💻 Week 07 Lab

Data Quality Experimentation with Word Embeddings

Author

Published

04 March 2025

🥅 Learning Goals

By the end of this lab, you will learn how to: i) compare text quality from different PDF extraction methods, ii) implement basic text preprocessing for word embeddings, iii) train and evaluate Word2Vec models, and iv) visualize how data quality affects embedding relationships in climate policy contexts.

Last Updated: 3 March 2025, 20:00

📍Time and Location: Tuesday, 4 March 2025. Check your timetable for the precise time and location of your class.

🛣️ Lab Roadmap

Note to instructor: Welcome students to the lab. Reinforce the essence of today’s lab: to explore, hands-on, the impact of decisions we make about data pre-processing and model parameters.

In this lab, we’ll explore how different text extraction methods affect word embedding quality. We’ll use two versions of the same corpus of National Determined Contributions (NDC) documents to compare embedding models.
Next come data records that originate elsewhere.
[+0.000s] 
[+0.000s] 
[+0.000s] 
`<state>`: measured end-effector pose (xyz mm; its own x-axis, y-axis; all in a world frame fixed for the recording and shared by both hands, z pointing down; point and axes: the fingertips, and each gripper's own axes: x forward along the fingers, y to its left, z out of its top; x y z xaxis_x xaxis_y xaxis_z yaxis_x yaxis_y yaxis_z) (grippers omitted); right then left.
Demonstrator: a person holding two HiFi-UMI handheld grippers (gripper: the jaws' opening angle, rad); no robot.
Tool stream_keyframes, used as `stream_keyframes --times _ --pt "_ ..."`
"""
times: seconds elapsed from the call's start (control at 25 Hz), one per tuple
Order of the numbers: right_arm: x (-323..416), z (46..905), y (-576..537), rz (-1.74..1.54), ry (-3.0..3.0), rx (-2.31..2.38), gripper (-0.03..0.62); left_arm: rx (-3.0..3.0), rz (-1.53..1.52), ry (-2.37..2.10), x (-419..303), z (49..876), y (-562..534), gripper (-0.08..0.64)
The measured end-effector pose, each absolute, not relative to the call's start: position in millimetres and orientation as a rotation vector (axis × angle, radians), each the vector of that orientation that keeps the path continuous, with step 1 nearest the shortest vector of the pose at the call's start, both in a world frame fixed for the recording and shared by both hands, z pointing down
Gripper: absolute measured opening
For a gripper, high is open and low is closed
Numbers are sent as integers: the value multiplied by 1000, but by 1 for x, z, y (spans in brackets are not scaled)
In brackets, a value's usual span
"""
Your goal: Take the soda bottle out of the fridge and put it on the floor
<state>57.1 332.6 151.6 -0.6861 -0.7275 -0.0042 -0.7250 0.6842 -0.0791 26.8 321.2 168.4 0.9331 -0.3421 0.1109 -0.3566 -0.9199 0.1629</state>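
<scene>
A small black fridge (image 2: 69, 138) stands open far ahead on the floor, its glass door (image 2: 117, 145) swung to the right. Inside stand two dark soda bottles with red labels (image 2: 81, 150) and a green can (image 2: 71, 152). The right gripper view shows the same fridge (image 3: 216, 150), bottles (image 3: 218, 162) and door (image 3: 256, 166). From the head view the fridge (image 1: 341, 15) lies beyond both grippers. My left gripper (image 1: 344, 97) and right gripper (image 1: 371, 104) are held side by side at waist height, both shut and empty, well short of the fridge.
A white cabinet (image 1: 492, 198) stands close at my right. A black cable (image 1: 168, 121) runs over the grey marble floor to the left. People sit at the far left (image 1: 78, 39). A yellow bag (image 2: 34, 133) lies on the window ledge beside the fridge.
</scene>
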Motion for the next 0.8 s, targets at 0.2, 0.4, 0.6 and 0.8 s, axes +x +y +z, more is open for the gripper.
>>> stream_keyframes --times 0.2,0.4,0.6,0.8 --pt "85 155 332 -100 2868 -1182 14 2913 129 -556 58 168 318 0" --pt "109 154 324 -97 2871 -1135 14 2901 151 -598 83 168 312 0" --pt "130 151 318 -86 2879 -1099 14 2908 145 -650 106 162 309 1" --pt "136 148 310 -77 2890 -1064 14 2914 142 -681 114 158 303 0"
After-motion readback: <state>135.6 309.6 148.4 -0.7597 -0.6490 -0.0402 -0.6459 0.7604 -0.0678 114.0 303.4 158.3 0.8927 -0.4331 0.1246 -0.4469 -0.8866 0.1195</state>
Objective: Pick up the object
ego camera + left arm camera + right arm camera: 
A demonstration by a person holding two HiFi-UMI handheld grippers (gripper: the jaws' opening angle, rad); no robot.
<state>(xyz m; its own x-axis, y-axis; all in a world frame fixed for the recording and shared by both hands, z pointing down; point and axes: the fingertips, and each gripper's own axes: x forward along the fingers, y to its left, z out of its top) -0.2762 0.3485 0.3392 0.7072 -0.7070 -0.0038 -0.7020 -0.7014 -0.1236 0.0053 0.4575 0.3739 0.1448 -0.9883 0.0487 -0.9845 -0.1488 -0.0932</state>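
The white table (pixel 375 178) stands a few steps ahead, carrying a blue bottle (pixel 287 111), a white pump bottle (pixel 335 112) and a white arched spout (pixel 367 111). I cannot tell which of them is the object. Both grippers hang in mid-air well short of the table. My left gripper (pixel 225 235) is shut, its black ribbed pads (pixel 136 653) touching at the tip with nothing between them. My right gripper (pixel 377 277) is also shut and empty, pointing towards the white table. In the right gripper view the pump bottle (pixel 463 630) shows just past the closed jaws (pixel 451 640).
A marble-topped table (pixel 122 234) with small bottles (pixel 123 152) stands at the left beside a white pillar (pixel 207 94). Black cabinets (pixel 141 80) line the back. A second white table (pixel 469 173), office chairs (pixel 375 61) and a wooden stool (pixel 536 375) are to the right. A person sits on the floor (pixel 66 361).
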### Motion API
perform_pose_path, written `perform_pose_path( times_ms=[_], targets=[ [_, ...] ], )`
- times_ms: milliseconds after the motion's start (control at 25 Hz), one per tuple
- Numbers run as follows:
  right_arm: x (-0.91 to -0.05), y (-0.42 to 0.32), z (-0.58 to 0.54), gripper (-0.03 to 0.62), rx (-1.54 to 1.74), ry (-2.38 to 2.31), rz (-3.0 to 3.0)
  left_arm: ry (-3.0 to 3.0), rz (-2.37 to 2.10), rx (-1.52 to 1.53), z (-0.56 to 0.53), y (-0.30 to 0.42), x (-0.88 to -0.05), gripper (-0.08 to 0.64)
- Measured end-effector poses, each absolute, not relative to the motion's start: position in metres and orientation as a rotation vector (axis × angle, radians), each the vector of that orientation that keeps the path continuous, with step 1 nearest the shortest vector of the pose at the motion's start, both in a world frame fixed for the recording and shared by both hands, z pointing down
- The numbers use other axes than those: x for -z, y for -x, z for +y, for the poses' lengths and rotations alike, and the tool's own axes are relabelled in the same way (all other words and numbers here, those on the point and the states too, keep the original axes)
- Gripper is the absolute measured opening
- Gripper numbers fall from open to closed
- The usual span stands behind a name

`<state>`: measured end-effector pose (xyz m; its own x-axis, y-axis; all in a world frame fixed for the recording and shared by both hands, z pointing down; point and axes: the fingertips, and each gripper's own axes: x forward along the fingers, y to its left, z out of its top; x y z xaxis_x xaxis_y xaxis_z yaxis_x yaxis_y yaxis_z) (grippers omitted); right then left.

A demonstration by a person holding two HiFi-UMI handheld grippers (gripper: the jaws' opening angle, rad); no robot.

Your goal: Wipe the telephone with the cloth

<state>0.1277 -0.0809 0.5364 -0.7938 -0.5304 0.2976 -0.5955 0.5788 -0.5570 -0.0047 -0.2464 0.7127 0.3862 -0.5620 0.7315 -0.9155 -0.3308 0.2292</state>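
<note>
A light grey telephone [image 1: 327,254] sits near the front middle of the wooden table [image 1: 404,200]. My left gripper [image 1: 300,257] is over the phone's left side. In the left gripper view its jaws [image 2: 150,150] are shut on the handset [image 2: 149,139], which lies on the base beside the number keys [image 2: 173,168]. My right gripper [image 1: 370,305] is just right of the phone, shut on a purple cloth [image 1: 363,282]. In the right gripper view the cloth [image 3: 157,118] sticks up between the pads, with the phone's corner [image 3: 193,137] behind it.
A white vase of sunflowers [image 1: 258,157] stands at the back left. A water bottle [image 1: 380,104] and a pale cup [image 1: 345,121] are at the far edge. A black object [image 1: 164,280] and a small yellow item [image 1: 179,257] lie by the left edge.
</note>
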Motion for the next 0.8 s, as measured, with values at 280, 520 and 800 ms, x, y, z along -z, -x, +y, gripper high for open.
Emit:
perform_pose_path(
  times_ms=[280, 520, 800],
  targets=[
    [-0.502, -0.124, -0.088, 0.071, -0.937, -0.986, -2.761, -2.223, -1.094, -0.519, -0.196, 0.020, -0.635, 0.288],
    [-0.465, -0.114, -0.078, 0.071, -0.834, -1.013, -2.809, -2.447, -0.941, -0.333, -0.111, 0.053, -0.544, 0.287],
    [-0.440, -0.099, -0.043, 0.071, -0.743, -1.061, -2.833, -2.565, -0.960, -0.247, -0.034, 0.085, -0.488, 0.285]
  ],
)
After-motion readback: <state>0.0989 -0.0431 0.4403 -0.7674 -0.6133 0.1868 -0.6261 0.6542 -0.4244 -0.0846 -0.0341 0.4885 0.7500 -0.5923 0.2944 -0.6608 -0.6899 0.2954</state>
Throughout this lab, keep this question in mind:

“How does the quality of a) the text extraction, b) the pre-processing, and c) the model parameters affect the representation of words in the embedding space?”

Part I: Setup and Data Preparation (15 min)

No need to wait for your class teacher. You can start working on this part on your own as soon as you arrive.

Note to instructor: Make sure students have successfully extracted the zip file and can access the notebook. Some students might struggle with setting up the virtual environment, especially on Windows. Be prepared to troubleshoot common issues.

🎯 ACTION POINTS

Download the lab materials.

Click HERE to download the zip file with the files we will use in this lab.

Download the DS205-Week07-Files.zip file and extract it to a location of your choice (e.g., ~/DS205-Week07/).

You will end up with a folder called DS205-Week07 with the following contents:

DS205-Week07/
├── data/
│   ├── ndc-docs-lazy/ # Text version of the NDC PDFs (using a lazy approach)
│   ├── ndc-docs-robust/ # Text version of the NDC PDFs (using a more robust approach)
│   ├── ndc-pdfs/ # The original NDC PDFs
├── DS205-Week07-Lecture.ipynb
├── DS205-Week07-Lab.ipynb
├── requirements.txt

(Optional but recommended) Dedicated Python Environment.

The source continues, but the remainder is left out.